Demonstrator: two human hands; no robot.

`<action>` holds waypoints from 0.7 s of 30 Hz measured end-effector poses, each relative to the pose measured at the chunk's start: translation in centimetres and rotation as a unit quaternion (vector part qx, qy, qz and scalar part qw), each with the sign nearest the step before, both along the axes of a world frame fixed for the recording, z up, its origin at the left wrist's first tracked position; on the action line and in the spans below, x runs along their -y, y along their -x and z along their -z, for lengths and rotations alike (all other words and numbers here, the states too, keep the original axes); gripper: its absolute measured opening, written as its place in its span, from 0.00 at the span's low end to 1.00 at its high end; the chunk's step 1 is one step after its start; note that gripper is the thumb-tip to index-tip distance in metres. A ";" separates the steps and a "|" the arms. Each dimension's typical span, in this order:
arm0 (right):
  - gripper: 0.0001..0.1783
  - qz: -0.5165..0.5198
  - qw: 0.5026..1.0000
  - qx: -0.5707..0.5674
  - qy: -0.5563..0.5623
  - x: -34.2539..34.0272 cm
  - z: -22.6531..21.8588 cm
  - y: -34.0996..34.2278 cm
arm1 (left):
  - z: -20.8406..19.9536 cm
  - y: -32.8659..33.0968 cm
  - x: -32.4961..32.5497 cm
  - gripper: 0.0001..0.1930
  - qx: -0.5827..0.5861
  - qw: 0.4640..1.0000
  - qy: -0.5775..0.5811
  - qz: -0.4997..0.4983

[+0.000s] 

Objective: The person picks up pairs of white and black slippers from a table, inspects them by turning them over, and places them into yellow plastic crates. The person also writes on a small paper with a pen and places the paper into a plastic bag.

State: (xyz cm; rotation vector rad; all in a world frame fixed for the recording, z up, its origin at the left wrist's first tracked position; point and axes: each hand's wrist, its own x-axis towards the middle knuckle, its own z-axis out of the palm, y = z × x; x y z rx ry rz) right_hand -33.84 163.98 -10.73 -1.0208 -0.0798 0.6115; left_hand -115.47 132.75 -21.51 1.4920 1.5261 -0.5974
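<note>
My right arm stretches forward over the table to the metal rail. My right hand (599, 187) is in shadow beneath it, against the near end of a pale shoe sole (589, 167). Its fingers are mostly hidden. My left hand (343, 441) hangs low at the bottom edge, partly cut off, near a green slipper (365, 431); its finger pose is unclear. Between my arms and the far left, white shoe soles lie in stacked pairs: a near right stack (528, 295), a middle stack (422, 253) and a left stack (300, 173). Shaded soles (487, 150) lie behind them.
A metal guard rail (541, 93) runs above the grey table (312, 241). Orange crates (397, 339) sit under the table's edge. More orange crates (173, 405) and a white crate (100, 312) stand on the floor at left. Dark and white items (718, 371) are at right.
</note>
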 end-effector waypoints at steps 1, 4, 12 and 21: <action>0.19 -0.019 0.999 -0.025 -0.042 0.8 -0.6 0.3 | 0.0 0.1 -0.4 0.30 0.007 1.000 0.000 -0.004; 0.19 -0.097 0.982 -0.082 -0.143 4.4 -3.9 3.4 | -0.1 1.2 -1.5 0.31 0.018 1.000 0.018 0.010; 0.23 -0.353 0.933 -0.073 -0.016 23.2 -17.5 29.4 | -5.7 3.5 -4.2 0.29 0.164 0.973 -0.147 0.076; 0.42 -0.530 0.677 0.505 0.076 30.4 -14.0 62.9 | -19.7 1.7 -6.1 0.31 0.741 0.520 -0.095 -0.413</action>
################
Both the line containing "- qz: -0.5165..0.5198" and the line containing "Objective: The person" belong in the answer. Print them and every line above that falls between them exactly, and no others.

  - qz: -0.5165..0.5198
  - qw: 0.5026..1.0000
  - qx: -0.5707..0.5674
  - qy: -0.5563..0.5623
  - x: -34.2539..34.0272 cm
  - z: -22.6531..21.8588 cm
  - y: -34.0996..34.2278 cm
arm1 (left):
  - z: -20.8406..19.9536 cm
  - y: -32.8659..33.0968 cm
  - x: -32.4961..32.5497 cm
  - gripper: 0.0001..0.1930
  - qx: -0.5827..0.5861
  - qw: 0.4640..1.0000
  - qy: -0.5775..0.5811
  - qz: -0.4997..0.4983

[+0.000s] 

Objective: The person picks up pairs of white and black slippers from a table, inspects them by turning them over, and places them into yellow plastic crates. The person also writes on a small paper with a pen and places the paper into a plastic bag.

No more output remains.